--- GIVEN INFORMATION Enclosed Below ---
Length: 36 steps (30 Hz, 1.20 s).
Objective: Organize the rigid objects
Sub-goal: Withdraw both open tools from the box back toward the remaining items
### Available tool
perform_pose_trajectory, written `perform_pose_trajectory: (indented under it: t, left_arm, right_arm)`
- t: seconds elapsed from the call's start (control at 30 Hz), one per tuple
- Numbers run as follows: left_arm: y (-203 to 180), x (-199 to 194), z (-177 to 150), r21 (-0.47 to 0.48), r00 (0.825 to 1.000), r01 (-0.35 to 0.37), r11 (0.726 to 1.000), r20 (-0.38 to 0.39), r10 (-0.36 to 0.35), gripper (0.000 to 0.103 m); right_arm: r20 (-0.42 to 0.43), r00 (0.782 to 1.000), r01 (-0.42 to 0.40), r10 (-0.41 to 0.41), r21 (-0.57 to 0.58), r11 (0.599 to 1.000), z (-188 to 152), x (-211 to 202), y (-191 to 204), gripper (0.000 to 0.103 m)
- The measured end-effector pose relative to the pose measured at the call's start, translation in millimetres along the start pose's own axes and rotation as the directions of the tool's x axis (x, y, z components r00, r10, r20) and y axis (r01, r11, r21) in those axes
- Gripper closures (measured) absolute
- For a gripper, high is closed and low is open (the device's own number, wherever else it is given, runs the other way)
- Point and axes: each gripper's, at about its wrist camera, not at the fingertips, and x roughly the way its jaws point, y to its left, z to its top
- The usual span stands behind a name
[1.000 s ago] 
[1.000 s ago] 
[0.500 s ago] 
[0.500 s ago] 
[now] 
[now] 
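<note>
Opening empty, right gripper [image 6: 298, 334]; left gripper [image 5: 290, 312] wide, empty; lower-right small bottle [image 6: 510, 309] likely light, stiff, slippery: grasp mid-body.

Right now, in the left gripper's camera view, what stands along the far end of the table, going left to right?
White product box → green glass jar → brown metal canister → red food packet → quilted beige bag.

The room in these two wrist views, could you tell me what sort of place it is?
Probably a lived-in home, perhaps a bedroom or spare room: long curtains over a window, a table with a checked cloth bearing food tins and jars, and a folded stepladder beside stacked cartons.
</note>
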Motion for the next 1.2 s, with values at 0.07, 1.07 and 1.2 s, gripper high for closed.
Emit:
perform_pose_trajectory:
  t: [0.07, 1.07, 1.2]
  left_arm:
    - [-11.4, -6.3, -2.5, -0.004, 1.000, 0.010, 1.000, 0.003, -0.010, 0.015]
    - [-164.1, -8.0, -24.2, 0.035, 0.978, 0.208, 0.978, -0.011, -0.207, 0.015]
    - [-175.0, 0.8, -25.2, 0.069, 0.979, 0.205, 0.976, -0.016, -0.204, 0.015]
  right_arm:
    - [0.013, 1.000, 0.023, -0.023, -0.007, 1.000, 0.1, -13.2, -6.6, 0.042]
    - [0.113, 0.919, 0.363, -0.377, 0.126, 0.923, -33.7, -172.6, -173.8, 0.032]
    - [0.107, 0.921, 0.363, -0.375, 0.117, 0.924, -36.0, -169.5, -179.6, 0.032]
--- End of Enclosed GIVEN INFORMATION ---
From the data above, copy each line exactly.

Length: 36 steps (30 Hz, 1.20 s).
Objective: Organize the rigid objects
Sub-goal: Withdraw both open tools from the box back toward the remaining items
### Available tool
perform_pose_trajectory, written `perform_pose_trajectory: (indented under it: t, left_arm, right_arm)`
- t: seconds elapsed from the call's start (control at 30 Hz), one per tuple
- Numbers run as follows: left_arm: y (-203 to 180), x (-199 to 194), z (-177 to 150), r21 (-0.47 to 0.48), r00 (0.825 to 1.000), r01 (-0.35 to 0.37), r11 (0.726 to 1.000), r20 (-0.38 to 0.39), r10 (-0.36 to 0.35), gripper (0.000 to 0.103 m); right_arm: r20 (-0.42 to 0.43), r00 (0.782 to 1.000), r01 (-0.42 to 0.40), r10 (-0.41 to 0.41), r21 (-0.57 to 0.58), r11 (0.599 to 1.000), z (-188 to 152), x (-211 to 202), y (-191 to 204), gripper (0.000 to 0.103 m)
- The measured end-effector pose relative to the pose measured at the call's start, translation in millimetres along the start pose's own axes and rotation as the directions of the tool's x axis (x, y, z components r00, r10, r20) and y axis (r01, r11, r21) in those axes
- Gripper closures (measured) absolute
- For a gripper, high is closed and low is open (the device's own number, wherever else it is given, runs the other way)
- Point and axes: each gripper's, at about its wrist camera, not at the fingertips, and x roughly the way its jaws point, y to its left, z to its top
- The usual span stands behind a name
[1.000 s ago] 
[1.000 s ago] 
[0.500 s ago] 
[0.500 s ago] 
[now] 
[now] 
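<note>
Opening empty, right gripper [image 6: 298, 334]; left gripper [image 5: 290, 312] wide, empty; lower-right small bottle [image 6: 510, 309] likely light, stiff, slippery: grasp mid-body.

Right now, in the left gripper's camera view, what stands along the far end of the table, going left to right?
White product box → green glass jar → brown metal canister → red food packet → quilted beige bag.

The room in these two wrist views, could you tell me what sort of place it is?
Probably a lived-in home, perhaps a bedroom or spare room: long curtains over a window, a table with a checked cloth bearing food tins and jars, and a folded stepladder beside stacked cartons.
</note>
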Motion for the next 1.2 s, with values at 0.07, 1.07 and 1.2 s, gripper high for closed.
Emit:
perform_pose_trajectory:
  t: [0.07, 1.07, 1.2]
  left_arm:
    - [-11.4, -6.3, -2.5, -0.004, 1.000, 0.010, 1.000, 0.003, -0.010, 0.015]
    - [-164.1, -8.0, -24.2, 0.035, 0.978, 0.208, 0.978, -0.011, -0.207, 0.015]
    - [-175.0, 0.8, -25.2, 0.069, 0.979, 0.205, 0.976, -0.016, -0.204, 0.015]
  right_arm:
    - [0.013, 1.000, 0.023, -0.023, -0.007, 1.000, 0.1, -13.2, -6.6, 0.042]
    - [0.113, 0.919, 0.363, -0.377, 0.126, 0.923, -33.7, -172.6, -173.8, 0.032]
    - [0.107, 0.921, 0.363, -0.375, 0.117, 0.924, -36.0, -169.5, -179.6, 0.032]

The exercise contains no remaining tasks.